■ Requirement
Only those lines in the data below from the line containing "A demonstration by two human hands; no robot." through the line containing "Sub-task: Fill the", both included, should be restated word for word.

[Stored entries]
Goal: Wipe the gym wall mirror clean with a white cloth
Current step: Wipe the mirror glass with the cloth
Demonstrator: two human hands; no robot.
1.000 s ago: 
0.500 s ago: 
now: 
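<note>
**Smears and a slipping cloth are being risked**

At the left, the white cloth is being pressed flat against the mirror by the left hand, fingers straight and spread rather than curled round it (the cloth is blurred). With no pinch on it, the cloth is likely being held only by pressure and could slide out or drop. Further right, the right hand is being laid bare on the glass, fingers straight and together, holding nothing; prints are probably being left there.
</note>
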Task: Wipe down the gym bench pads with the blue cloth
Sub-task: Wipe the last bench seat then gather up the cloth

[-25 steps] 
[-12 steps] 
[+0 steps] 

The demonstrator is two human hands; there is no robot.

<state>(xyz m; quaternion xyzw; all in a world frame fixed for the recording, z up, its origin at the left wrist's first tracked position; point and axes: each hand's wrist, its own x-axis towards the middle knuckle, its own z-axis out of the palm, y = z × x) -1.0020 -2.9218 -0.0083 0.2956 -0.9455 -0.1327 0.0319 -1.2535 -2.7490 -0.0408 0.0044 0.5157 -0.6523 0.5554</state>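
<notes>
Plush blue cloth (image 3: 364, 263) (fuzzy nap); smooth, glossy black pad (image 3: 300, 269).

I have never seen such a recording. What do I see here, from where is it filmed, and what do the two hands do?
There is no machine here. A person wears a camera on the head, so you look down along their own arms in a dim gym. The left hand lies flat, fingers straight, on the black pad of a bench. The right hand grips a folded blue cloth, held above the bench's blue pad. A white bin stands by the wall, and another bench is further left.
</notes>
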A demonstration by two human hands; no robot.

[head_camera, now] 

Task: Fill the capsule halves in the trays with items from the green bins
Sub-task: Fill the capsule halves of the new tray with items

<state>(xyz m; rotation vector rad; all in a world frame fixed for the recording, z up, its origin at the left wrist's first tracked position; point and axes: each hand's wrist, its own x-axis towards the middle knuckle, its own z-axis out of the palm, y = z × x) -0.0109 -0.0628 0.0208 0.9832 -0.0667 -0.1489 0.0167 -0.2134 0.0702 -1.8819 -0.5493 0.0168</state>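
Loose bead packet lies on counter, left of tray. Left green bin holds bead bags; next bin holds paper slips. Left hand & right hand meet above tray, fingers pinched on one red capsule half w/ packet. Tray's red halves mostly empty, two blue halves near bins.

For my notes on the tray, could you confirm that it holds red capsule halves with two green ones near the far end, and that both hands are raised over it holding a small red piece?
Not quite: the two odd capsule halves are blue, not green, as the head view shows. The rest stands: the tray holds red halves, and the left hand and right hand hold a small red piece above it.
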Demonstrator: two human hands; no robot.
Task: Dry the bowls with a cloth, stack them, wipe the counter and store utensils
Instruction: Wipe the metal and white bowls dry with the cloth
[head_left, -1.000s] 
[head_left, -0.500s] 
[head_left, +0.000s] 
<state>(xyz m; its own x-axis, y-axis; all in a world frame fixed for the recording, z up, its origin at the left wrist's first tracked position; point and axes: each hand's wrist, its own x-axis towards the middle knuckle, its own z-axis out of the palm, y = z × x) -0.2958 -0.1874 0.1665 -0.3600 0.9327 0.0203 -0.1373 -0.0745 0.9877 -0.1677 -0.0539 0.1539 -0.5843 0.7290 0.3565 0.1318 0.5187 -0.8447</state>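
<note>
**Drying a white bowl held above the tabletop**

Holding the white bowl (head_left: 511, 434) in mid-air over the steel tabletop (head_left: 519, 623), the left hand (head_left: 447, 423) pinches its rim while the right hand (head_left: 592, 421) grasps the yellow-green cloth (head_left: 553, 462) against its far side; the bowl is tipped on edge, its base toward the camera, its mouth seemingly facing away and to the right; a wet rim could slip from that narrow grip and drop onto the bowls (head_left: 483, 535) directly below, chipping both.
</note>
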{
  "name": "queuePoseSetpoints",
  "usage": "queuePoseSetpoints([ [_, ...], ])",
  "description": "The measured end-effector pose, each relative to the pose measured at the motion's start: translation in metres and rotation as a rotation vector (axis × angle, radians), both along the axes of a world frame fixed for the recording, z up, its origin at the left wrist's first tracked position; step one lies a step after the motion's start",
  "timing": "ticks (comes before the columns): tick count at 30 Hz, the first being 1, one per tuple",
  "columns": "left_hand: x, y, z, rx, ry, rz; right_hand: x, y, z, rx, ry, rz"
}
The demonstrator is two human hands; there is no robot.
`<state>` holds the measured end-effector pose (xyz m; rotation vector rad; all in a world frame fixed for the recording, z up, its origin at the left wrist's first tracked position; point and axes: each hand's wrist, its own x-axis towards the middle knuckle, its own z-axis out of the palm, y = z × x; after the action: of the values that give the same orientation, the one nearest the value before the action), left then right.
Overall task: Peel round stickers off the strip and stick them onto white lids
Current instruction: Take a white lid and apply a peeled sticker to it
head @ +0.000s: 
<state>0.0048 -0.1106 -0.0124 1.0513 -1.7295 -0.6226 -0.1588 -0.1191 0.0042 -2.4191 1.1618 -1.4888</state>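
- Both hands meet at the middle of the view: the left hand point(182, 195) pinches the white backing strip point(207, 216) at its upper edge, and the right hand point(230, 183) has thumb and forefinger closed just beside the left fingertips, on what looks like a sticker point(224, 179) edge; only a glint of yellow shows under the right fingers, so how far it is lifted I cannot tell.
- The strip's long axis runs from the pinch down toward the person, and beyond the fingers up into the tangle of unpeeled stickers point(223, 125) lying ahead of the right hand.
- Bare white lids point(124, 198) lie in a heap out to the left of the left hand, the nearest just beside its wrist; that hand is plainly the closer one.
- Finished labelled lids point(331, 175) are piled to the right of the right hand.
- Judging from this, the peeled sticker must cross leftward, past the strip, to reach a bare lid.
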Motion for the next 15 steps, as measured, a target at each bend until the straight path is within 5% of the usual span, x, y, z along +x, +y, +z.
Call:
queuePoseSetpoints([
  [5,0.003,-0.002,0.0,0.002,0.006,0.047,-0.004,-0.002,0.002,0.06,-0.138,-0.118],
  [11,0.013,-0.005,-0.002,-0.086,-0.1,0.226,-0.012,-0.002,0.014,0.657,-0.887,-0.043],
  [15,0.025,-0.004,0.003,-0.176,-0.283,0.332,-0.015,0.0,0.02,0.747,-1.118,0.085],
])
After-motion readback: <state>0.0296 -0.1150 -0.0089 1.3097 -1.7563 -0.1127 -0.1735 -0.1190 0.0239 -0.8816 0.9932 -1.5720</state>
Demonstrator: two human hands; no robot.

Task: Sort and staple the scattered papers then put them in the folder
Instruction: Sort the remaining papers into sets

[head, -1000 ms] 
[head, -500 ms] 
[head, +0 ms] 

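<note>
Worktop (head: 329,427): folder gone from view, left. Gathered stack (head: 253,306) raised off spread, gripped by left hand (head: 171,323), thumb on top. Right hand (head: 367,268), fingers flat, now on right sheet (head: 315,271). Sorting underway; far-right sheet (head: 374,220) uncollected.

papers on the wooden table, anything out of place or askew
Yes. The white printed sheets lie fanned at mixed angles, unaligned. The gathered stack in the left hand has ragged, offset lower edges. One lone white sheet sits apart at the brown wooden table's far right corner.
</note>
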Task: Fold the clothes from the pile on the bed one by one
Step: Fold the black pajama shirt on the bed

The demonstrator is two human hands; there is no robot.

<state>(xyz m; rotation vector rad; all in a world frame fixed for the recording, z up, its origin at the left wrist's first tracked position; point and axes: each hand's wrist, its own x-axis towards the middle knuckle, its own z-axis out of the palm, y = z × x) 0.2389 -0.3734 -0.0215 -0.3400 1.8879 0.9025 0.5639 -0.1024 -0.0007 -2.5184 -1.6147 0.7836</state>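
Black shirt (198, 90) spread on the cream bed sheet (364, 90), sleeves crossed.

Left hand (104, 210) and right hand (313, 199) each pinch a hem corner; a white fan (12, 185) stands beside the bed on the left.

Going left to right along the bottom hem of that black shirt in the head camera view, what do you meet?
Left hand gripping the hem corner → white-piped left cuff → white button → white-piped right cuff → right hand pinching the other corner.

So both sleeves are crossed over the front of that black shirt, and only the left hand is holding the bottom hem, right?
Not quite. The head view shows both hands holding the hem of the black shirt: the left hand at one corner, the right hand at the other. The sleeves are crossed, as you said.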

■ Finished task
A demonstration by two human hands; no robot.

[head_camera, now] 

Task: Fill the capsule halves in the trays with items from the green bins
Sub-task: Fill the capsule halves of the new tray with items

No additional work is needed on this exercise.